A wire monkey-driven Facebook life.
© Michelle Routhieaux 2010
Tears. They run down my face. An old friend just said, “Keep smiling. You’re prettier when you do so.” I keep hearing “I Will Rise” by Chris Tomlin. It’s merged with “Slow Fade” by Casting Crowns. A few moments earlier looking at this picture he said, “You looked so happy and cheery… What happened to you?” It caught me off guard. I laughed, then fell silent. It’s a powerful question. What happened?
I could say I don’t know what but I do. A slow fade. The chorus of the song says:
It’s a slow fade, when you give yourself away.
It’s a slow fade, when black and white turn to gray.
Choices are made
A price will be paid when you give yourself away.
People never crumble in a day.
It’s a slow fade.
What happened? A slow fade. That picture was taken around 8th or 9th grade. I know because of the earrings. I wasn’t always happy and cheery but it was Possum Trot, Scotty was there, and I was way more dedicated to faking it.

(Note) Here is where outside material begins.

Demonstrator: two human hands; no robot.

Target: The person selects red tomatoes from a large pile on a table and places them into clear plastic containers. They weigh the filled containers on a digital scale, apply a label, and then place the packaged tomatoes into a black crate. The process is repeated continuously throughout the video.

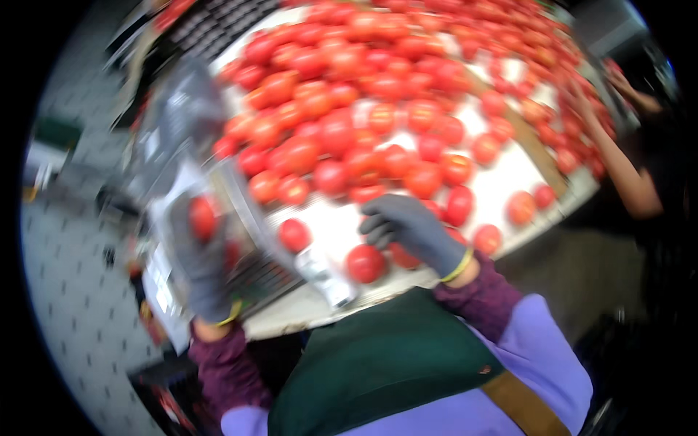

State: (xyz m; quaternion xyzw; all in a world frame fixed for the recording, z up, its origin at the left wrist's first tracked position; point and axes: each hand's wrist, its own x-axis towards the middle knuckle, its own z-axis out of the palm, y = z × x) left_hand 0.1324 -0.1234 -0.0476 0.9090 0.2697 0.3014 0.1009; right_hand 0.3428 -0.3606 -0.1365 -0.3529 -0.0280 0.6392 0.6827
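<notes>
In my gloved left hand (pixel 196 261) is a red tomato (pixel 203 216), over a clear plastic container (pixel 247 207) at the left edge of the sorting table. My gloved right hand (pixel 403 229) is over the white surface (pixel 327 225) among the tomatoes, its fingers loosely curled and apart, with nothing visible between them. Single tomatoes (pixel 365 263) lie just below and beside it, and a large heap of tomatoes (pixel 334 131) covers the table beyond. A small pale object (pixel 327 283) lies near the front edge. The picture is blurred.
A grey plastic bag or sheet (pixel 182 109) lies along the table's left side, with black crates (pixel 196 25) behind it. At the right, another person's bare arm (pixel 614 156) reaches into more tomatoes beyond a tan divider (pixel 534 145). Grey patterned floor (pixel 94 218) shows at the left.
</notes>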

Life happened, simply put. A long succession of losses and disappointments, a constant unfulfilled need for comfort and striving for perfection. Over time it eats my spirit. It breaks me down. I erode like a malt ball in your mouth. A teacher described me as “gracefully weathered” in high school. I’m still not sure how I feel about that. I guess it’s like broken but beautiful and not made with Crackle.
I think there’s only so much one can take. It was a slow fade into madness, a quiet but not uncommunicated one. There were letters. Thousands of them. I wrote through everything. Not a single letter answered. The silence, and music, and dance, and theater, unrequited love and loss, and watching, and waiting, and writing, helping and working too much, sleeping too little, people fucking with my head and school. They unraveled the bit of me I had put together. When life doesn’t stop there’s no chance to recover. And when it stops completely, that needs recovery too.
I don’t know where along the way I lost me. The me that giggles and growls and cackles when excited. That believes in fairy tales and believes that people are good. I see her sometimes but she’s not happy… I wish I could make her happy.
If I had to pinpoint what happened I’d say a lack of love & understanding, of comfort. A wire monkey life. I just want to be loved. To be held. To feel safe. (pause) To have a person instead of a book.